Nothing is needed except the lines below that run from the one with "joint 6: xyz" through the one with "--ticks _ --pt", repeated exactly.

===== DATASET EXCERPT =====

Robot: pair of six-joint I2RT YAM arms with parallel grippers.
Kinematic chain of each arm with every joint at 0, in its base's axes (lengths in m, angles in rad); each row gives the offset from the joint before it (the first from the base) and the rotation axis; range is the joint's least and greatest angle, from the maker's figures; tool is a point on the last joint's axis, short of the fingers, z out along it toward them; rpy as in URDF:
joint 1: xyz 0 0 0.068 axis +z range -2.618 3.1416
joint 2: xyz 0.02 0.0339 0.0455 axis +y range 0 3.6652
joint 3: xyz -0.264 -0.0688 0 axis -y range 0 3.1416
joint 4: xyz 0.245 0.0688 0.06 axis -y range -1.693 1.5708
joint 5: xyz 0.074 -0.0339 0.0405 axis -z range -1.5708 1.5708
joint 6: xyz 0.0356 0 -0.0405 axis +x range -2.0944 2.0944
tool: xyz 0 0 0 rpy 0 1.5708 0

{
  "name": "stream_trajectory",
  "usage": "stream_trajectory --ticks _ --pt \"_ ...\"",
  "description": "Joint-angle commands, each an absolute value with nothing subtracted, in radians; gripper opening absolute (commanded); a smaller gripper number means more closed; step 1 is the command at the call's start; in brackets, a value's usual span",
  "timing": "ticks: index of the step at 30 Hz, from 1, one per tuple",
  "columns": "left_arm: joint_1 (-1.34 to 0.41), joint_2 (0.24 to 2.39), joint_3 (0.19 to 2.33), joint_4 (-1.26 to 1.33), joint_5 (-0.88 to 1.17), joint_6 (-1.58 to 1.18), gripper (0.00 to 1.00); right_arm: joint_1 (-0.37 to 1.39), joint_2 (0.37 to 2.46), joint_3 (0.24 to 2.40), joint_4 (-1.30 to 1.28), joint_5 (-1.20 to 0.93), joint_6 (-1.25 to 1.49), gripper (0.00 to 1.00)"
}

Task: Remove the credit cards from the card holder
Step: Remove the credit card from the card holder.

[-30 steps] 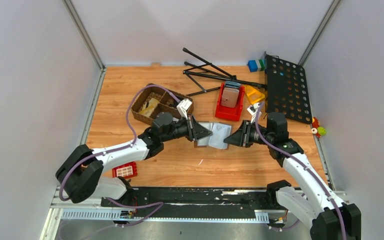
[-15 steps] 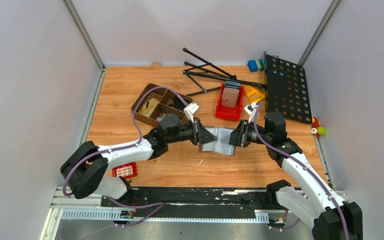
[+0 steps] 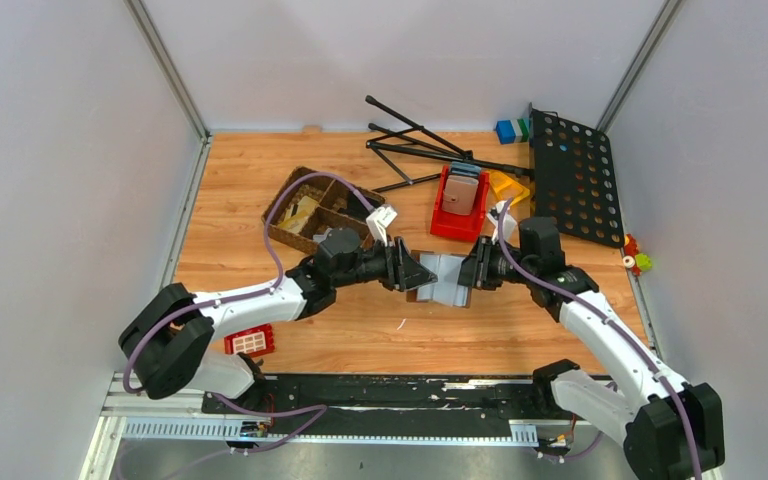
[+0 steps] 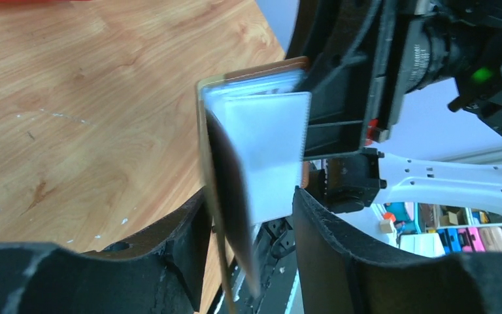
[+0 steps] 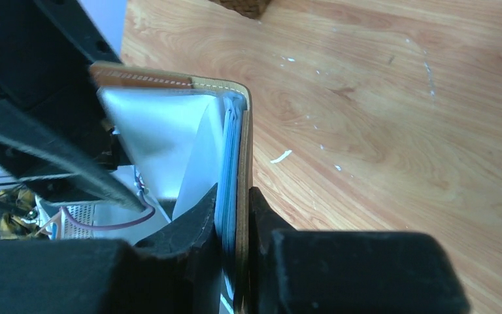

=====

**REPLY TO THE EXERCISE**:
joint 6: xyz 0.0356 0 -0.0405 axis +x range -2.0944 2.0944
tool: xyz 0 0 0 rpy 0 1.5708 0

{
  "name": "stream_trajectory",
  "usage": "stream_trajectory --ticks _ --pt \"_ ...\"",

No further output is required here.